Print out every record exactly as it appears.

◆ **Records provided**:

──────────────────────────────

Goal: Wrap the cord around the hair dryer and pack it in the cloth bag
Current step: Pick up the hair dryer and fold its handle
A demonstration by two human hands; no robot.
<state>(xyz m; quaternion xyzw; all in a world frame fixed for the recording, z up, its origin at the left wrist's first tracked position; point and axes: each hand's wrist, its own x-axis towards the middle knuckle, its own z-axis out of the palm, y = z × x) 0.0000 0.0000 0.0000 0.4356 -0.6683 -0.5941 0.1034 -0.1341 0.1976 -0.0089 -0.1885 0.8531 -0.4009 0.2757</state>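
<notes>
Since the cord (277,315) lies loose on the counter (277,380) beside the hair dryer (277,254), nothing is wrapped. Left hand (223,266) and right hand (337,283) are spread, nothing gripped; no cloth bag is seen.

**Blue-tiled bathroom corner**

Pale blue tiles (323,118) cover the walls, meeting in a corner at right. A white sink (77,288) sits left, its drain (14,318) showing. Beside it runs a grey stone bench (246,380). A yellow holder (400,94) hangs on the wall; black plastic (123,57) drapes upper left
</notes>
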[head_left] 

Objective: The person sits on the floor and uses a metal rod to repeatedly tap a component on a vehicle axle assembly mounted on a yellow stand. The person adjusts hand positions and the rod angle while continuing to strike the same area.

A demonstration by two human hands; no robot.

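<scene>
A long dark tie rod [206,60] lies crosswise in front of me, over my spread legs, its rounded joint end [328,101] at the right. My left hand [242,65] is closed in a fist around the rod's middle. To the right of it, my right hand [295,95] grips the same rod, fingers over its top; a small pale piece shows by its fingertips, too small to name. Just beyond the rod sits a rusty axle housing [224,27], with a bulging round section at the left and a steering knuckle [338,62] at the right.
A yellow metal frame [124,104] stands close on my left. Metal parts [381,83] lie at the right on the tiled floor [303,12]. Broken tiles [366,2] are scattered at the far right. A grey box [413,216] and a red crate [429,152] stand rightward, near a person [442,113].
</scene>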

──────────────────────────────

◆ **Result of this exercise**:
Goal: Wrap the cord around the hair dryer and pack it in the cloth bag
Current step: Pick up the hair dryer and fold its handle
A demonstration by two human hands; no robot.
<state>(xyz m; quaternion xyzw; all in a world frame fixed for the recording, z up, its origin at the left wrist's first tracked position; point and axes: each hand's wrist, its own x-axis towards the middle knuckle, its own z-axis out of the palm, y = z × x) 0.0000 0.0000 0.0000 0.4356 -0.6683 -0.5941 0.1034 -0.1341 0.1976 -0.0089 -0.1885 0.8531 -0.4009 0.2757</state>
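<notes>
Since the cord (277,315) lies loose on the counter (277,380) beside the hair dryer (277,254), nothing is wrapped. Left hand (223,266) and right hand (337,283) are spread, nothing gripped; no cloth bag is seen.

**Blue-tiled bathroom corner**

Pale blue tiles (323,118) cover the walls, meeting in a corner at right. A white sink (77,288) sits left, its drain (14,318) showing. Beside it runs a grey stone bench (246,380). A yellow holder (400,94) hangs on the wall; black plastic (123,57) drapes upper left
</notes>
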[head_left] 

Objective: The person sits on the floor and uses a metal rod to repeatedly tap a component on a vehicle axle assembly mounted on a yellow stand. The person adjusts hand positions and the rod angle while continuing to strike the same area.

A demonstration by two human hands; no robot.

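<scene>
A long dark tie rod [206,60] lies crosswise in front of me, over my spread legs, its rounded joint end [328,101] at the right. My left hand [242,65] is closed in a fist around the rod's middle. To the right of it, my right hand [295,95] grips the same rod, fingers over its top; a small pale piece shows by its fingertips, too small to name. Just beyond the rod sits a rusty axle housing [224,27], with a bulging round section at the left and a steering knuckle [338,62] at the right.
A yellow metal frame [124,104] stands close on my left. Metal parts [381,83] lie at the right on the tiled floor [303,12]. Broken tiles [366,2] are scattered at the far right. A grey box [413,216] and a red crate [429,152] stand rightward, near a person [442,113].
</scene>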

With that, the exercise is finished.